§ What is expected:
Give back the entire listing verbatim.

*** Opening Data shown ***

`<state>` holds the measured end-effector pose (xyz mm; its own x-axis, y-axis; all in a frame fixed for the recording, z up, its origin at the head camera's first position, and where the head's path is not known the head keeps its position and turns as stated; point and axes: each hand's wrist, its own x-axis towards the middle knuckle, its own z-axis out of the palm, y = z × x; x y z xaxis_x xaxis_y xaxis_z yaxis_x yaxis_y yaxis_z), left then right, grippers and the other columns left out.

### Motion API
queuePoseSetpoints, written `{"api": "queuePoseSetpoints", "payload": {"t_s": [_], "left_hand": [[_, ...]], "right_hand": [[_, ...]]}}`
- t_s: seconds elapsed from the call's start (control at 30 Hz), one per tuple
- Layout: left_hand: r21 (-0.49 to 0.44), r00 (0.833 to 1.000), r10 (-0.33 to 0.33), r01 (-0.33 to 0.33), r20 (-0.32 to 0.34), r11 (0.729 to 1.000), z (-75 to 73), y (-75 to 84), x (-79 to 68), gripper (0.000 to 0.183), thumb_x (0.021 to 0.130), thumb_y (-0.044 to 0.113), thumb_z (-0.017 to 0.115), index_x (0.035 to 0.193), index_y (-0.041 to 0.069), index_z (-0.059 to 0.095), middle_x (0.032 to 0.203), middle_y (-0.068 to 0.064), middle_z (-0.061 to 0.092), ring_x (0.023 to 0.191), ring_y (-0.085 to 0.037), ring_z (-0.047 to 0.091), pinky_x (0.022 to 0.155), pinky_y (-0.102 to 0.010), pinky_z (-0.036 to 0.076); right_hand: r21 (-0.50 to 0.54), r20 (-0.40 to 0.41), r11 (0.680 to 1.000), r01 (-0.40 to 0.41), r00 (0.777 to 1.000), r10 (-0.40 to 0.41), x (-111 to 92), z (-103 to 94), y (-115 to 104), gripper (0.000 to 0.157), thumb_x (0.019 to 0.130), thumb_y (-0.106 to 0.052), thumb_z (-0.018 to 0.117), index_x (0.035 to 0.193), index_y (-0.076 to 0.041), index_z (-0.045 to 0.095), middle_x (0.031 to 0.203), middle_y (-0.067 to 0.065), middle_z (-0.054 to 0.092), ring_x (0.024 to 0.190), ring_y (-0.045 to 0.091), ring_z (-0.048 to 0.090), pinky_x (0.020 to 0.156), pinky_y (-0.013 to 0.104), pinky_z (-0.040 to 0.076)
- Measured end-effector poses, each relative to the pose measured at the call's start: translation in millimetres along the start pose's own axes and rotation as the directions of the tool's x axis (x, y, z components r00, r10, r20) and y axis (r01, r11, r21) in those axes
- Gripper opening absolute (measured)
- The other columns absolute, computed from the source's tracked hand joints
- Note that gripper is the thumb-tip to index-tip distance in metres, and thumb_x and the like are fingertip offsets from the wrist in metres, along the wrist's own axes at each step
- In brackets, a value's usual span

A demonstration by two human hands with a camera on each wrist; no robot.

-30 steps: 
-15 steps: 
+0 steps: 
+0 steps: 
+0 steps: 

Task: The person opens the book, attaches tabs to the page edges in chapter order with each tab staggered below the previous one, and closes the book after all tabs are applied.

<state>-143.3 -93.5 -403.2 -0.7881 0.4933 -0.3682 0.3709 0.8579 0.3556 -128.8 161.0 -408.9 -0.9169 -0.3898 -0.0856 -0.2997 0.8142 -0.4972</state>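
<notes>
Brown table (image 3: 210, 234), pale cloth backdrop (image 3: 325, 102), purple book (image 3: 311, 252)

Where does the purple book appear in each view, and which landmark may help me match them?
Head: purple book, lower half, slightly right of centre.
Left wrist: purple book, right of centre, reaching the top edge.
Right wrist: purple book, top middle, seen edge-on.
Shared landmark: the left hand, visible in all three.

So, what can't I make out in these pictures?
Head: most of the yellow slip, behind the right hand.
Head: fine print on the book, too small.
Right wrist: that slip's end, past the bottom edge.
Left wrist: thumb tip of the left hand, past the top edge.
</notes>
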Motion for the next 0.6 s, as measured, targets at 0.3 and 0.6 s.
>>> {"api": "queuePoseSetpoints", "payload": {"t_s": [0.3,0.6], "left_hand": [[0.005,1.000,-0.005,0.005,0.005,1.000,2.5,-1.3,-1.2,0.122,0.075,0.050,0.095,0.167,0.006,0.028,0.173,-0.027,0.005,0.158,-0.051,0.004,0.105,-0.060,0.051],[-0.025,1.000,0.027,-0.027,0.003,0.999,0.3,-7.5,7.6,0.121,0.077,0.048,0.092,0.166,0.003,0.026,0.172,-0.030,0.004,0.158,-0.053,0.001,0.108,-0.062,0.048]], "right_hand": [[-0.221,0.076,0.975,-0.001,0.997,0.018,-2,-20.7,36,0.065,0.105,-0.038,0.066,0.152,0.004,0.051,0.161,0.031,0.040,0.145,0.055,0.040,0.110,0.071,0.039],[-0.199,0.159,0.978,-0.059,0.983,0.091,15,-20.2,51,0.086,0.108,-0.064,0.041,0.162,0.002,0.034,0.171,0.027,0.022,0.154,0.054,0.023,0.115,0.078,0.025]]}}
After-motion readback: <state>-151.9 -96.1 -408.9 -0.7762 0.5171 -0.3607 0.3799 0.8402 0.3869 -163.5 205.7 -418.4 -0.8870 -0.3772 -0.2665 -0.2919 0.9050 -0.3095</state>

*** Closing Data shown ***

§ Output for this exercise:
`<state>` holds the measured end-effector pose (xyz mm; its own x-axis, y-axis; all in a frame fixed for the recording, z up, its origin at the head camera's first position, and where the head's path is not known the head keeps its position and turns as stated; point and axes: each hand's wrist, its own x-axis towards the middle knuckle, its own z-axis out of the palm, y = z × x; x y z xaxis_x xaxis_y xaxis_z yaxis_x yaxis_y yaxis_z), left then right, grippers and the other columns left out.

### Motion API
queuePoseSetpoints, written `{"api": "queuePoseSetpoints", "payload": {"t_s": [_], "left_hand": [[_, ...]], "right_hand": [[_, ...]]}}`
- t_s: seconds elapsed from the call's start (control at 30 Hz), one per tuple
- Layout: left_hand: r21 (-0.49 to 0.44), r00 (0.833 to 1.000), r10 (-0.33 to 0.33), r01 (-0.33 to 0.33), r20 (-0.32 to 0.34), r11 (0.729 to 1.000), z (-75 to 73), y (-75 to 84), x (-79 to 68), gripper (0.000 to 0.183), thumb_x (0.021 to 0.130), thumb_y (-0.044 to 0.113), thumb_z (-0.017 to 0.115), index_x (0.035 to 0.193), index_y (-0.041 to 0.069), index_z (-0.059 to 0.095), middle_x (0.032 to 0.203), middle_y (-0.068 to 0.064), middle_z (-0.061 to 0.092), ring_x (0.023 to 0.191), ring_y (-0.085 to 0.037), ring_z (-0.047 to 0.091), pinky_x (0.022 to 0.155), pinky_y (-0.102 to 0.010), pinky_z (-0.036 to 0.076); right_hand: r21 (-0.50 to 0.54), r20 (-0.40 to 0.41), r11 (0.680 to 1.000), r01 (-0.40 to 0.41), r00 (0.777 to 1.000), r10 (-0.40 to 0.41), x (-111 to 92), z (-103 to 94), y (-115 to 104), gripper (0.000 to 0.157), thumb_x (0.019 to 0.130), thumb_y (-0.106 to 0.052), thumb_z (-0.018 to 0.117), index_x (0.035 to 0.193), index_y (-0.076 to 0.041), index_z (-0.045 to 0.095), middle_x (0.031 to 0.203), middle_y (-0.067 to 0.065), middle_z (-0.054 to 0.092), ring_x (0.024 to 0.190), ring_y (-0.045 to 0.091), ring_z (-0.048 to 0.090), pinky_x (0.020 to 0.156), pinky_y (-0.013 to 0.104), pinky_z (-0.040 to 0.076)
- Measured end-effector poses, each relative to the pose measured at the call's start: translation in millimetres along the start pose's own axes and rotation as the directions of the tool's x axis (x, y, z components r00, r10, r20) and y axis (r01, r11, r21) in those axes
- Gripper opening absolute (measured)
- The other columns absolute, computed from the source's tracked hand joints
- Note that gripper is the thumb-tip to index-tip distance in metres, and thumb_x and the like are fingertip offsets from the wrist in metres, along the wrist's own axes at each step
- In brackets, a value's usual span

A demonstration by two human hands with a camera on each wrist; no robot.

-30 steps: 
-15 steps: 
+0 steps: 
+0 steps: 
+0 steps: 

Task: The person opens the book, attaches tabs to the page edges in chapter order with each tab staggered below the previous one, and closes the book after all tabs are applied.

<state>-143.3 -93.5 -403.2 -0.7881 0.4933 -0.3682 0.3709 0.8579 0.3556 -128.8 161.0 -408.9 -0.9169 -0.3898 -0.0856 -0.2997 0.8142 -0.4972</state>
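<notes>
Brown table (image 3: 210, 234), pale cloth backdrop (image 3: 325, 102), purple book (image 3: 311, 252)

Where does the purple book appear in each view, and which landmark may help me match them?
Head: purple book, lower half, slightly right of centre.
Left wrist: purple book, right of centre, reaching the top edge.
Right wrist: purple book, top middle, seen edge-on.
Shared landmark: the left hand, visible in all three.

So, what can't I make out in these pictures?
Head: most of the yellow slip, behind the right hand.
Head: fine print on the book, too small.
Right wrist: that slip's end, past the bottom edge.
Left wrist: thumb tip of the left hand, past the top edge.
</notes>
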Motion for the next 0.6 s, as measured, targets at 0.3 and 0.6 s.
>>> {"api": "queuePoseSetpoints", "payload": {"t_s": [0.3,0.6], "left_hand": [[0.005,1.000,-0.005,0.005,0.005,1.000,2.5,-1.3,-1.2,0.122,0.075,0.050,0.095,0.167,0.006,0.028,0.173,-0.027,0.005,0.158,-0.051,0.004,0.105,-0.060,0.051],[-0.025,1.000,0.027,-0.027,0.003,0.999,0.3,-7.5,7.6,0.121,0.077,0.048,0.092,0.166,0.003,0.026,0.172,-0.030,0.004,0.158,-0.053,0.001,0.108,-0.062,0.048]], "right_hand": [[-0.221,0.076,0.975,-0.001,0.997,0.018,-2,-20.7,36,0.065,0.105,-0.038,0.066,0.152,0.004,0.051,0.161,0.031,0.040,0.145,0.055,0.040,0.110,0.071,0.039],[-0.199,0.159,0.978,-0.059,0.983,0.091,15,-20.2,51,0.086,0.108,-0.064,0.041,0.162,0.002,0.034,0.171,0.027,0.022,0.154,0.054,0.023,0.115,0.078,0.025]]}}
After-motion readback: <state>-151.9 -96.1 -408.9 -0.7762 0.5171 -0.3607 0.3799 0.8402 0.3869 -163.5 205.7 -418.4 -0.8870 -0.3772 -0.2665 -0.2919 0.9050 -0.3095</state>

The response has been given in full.